======== DATA SHOWN ========

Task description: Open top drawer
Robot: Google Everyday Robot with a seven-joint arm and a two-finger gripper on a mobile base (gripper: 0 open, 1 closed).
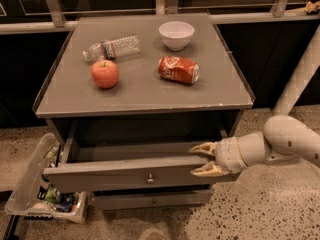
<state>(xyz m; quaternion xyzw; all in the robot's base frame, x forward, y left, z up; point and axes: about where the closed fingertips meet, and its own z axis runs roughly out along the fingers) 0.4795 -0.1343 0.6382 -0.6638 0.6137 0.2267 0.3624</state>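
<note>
The top drawer (pixel 125 174) is a wide grey front with a small round knob (pixel 150 178). It stands pulled out from the grey cabinet, and its shallow box shows behind the front. My gripper (pixel 204 159) reaches in from the right at the drawer front's right end. One finger (pixel 201 148) is behind the front panel and the other (pixel 205 170) lies across its face, so they clamp the panel's top edge. A narrower drawer front (pixel 152 200) below stays closed.
On the cabinet top (pixel 145 91) lie a red apple (pixel 105 73), a plastic bottle (pixel 112 47), a crushed red can (pixel 178 69) and a white bowl (pixel 176 34). A clear bin (pixel 42 194) of clutter leans at the lower left. A white pole (pixel 300 74) stands at the right.
</note>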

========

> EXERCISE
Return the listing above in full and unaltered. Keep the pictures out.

> WRITTEN ANSWER
Task description: Open top drawer
Robot: Google Everyday Robot with a seven-joint arm and a two-finger gripper on a mobile base (gripper: 0 open, 1 closed).
<state>(xyz m; quaternion xyzw; all in the robot's base frame, x forward, y left, z up; point and axes: about where the closed fingertips meet, and its own z axis runs roughly out along the fingers) 0.4795 -0.1343 0.6382 -0.6638 0.6137 0.2267 0.3624</state>
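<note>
The top drawer (pixel 125 174) is a wide grey front with a small round knob (pixel 150 178). It stands pulled out from the grey cabinet, and its shallow box shows behind the front. My gripper (pixel 204 159) reaches in from the right at the drawer front's right end. One finger (pixel 201 148) is behind the front panel and the other (pixel 205 170) lies across its face, so they clamp the panel's top edge. A narrower drawer front (pixel 152 200) below stays closed.
On the cabinet top (pixel 145 91) lie a red apple (pixel 105 73), a plastic bottle (pixel 112 47), a crushed red can (pixel 178 69) and a white bowl (pixel 176 34). A clear bin (pixel 42 194) of clutter leans at the lower left. A white pole (pixel 300 74) stands at the right.
</note>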

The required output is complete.